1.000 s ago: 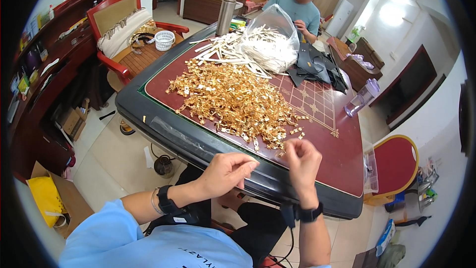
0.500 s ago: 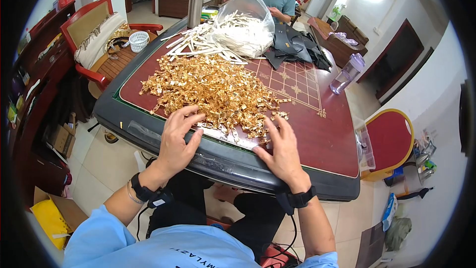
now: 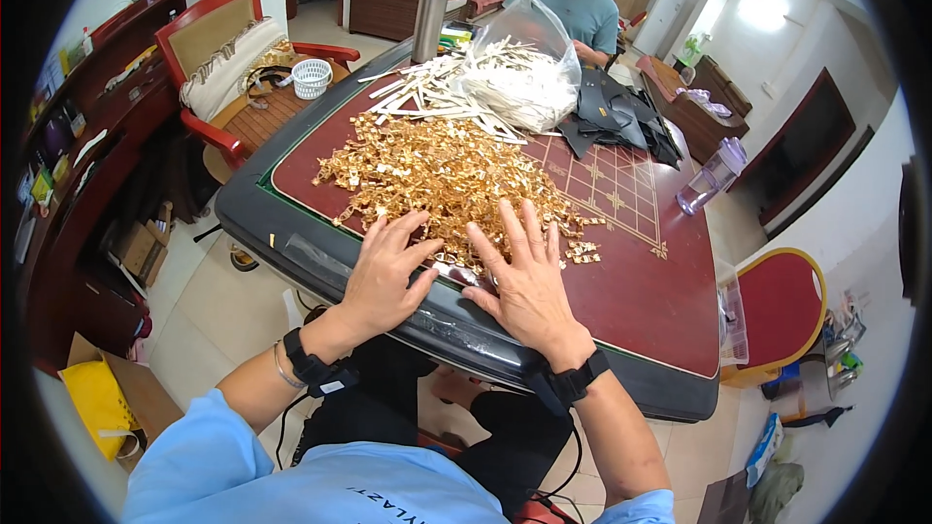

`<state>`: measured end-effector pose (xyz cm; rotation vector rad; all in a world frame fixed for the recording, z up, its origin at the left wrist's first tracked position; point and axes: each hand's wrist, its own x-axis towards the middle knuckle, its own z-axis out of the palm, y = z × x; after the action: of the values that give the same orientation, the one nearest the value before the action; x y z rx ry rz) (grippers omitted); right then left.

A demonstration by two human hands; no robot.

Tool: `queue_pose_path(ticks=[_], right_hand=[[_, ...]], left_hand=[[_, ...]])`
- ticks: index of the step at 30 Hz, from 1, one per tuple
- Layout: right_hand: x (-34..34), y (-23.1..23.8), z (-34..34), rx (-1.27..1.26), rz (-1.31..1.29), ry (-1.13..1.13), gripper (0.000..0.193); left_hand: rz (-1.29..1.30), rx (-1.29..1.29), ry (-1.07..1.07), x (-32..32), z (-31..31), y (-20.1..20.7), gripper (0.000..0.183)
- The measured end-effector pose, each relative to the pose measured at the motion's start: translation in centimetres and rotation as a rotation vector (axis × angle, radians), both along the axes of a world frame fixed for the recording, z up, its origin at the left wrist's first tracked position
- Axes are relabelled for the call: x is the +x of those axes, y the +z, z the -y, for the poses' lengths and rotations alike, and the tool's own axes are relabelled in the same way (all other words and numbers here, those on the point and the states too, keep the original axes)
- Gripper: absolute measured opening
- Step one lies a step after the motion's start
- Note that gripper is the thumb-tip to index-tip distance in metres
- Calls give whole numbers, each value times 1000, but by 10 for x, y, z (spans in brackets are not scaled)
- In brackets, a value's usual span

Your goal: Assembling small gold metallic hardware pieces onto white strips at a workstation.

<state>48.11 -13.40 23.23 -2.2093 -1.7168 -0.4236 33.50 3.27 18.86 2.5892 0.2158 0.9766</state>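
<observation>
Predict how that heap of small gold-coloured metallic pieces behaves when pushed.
The gold-coloured heap would probably spread rather than shift whole, since pieces lie loose at its edge. Some might snag, as they overlap in a jumble. Strays would likely slide easily on the smooth dark-red tabletop.

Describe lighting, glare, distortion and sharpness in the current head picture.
Head view: a bright patch glares at upper right, and the golden metal fittings glint; head view: the dark doorway at right leans, and black fills the picture's corners; head view: the left hand and right hand look fairly sharp.
</observation>
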Motion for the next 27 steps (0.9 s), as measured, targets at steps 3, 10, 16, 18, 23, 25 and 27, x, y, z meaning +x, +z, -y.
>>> queue_pose_path(ticks=[3, 10, 16, 18, 23, 25, 27], right_hand=[[-1, 4, -16, -86, 107, 103, 67], [16, 5, -31, -163, 205, 90, 55], [27, 4, -34, -133, 218, 70, 51], [35, 3, -33, -123, 247, 13, 50], [52, 2, -30, -136, 248, -54, 50], [59, 1, -29, -143, 257, -68, 50], [67, -1, -27, -147, 266, -77, 50]], left_hand=[[-13, -25, -37, 0, -1, 0, 38], [9, -47, -48, -1, -1, -1, 42], [40, -66, -49, -2, -3, -2, 40], [36, -51, -42, -3, -2, 0, 39], [15, -37, -66, -5, -3, -2, 33], [17, -38, -63, -6, -2, 0, 32], [23, -39, -68, -4, -1, 0, 32]])
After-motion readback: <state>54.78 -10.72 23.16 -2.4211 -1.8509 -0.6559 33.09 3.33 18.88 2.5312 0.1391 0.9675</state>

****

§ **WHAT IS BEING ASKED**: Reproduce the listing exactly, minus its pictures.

§ **SOLUTION BELOW**:
1.000 s ago: 
0.500 s ago: 
now: 

`<state>`: measured end-effector pose (xyz cm; rotation vector rad; all in a world frame fixed for the recording, z up, its origin at the left wrist's first tracked position; point and axes: each hand's wrist, its own x-axis towards the middle knuckle, its own z-axis out of the palm, y = z × x; after the action: of the values that give the same orientation, the one nearest the value before the action; x y z rx ry rz) (grippers omitted); right then left.

A demonstration by two human hands; no robot.

Tool: `queue_pose_path(ticks=[_], right_hand=[[_, ...]], left_hand=[[_, ...]])`
- ticks: index of the step at 30 Hz, from 1, one per tuple
- Layout: right_hand: x (-34..34), y (-23.1..23.8), z (-34..34), rx (-1.27..1.26), rz (-1.31..1.29), ry (-1.13..1.13), gripper (0.000..0.193); left_hand: rz (-1.29..1.30), rx (-1.29..1.29), ry (-1.07..1.07), x (-32..32), z (-31..31), y (-20.1..20.7), gripper (0.000..0.183)
- The measured end-effector pose, each relative to the pose measured at the motion's start: translation in centimetres and rotation as a rotation vector (axis × angle, radians), both along the axes of a world frame fixed for the recording, z up, its origin at the left wrist's first tracked position
- Axes are relabelled for the call: x is the +x of those axes, y the +z, z the -y, for the poses' lengths and rotations alike, and the tool's own axes are relabelled in the same way (all other words and numbers here, those on the point and the states too, keep the original axes)
- Gripper: absolute measured opening
- Step one lies a step after the motion's start
- Note that gripper is the thumb-tip to index-tip distance in metres
- Calls give whole numbers, each value times 1000, but by 10 for x, y, z (spans in brackets are not scaled)
- In brackets, a value's usual span

Your goal: Assembling small gold metallic hardware pieces onto white strips at a workstation.

<state>48.11 -13.40 23.23 -2.2093 -1.7168 -0.4236 33.50 3.27 18.86 2.5892 0.2158 0.9766</state>
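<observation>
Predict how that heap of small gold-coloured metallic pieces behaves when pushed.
The gold-coloured heap would probably spread rather than shift whole, since pieces lie loose at its edge. Some might snag, as they overlap in a jumble. Strays would likely slide easily on the smooth dark-red tabletop.

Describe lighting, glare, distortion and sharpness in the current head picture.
Head view: a bright patch glares at upper right, and the golden metal fittings glint; head view: the dark doorway at right leans, and black fills the picture's corners; head view: the left hand and right hand look fairly sharp.
</observation>
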Motion for the next 27 steps (0.9 s), as measured, targets at steps 3, 10, 16, 18, 23, 25 and 27, x, y, z meaning +x, +z, -y.
>>> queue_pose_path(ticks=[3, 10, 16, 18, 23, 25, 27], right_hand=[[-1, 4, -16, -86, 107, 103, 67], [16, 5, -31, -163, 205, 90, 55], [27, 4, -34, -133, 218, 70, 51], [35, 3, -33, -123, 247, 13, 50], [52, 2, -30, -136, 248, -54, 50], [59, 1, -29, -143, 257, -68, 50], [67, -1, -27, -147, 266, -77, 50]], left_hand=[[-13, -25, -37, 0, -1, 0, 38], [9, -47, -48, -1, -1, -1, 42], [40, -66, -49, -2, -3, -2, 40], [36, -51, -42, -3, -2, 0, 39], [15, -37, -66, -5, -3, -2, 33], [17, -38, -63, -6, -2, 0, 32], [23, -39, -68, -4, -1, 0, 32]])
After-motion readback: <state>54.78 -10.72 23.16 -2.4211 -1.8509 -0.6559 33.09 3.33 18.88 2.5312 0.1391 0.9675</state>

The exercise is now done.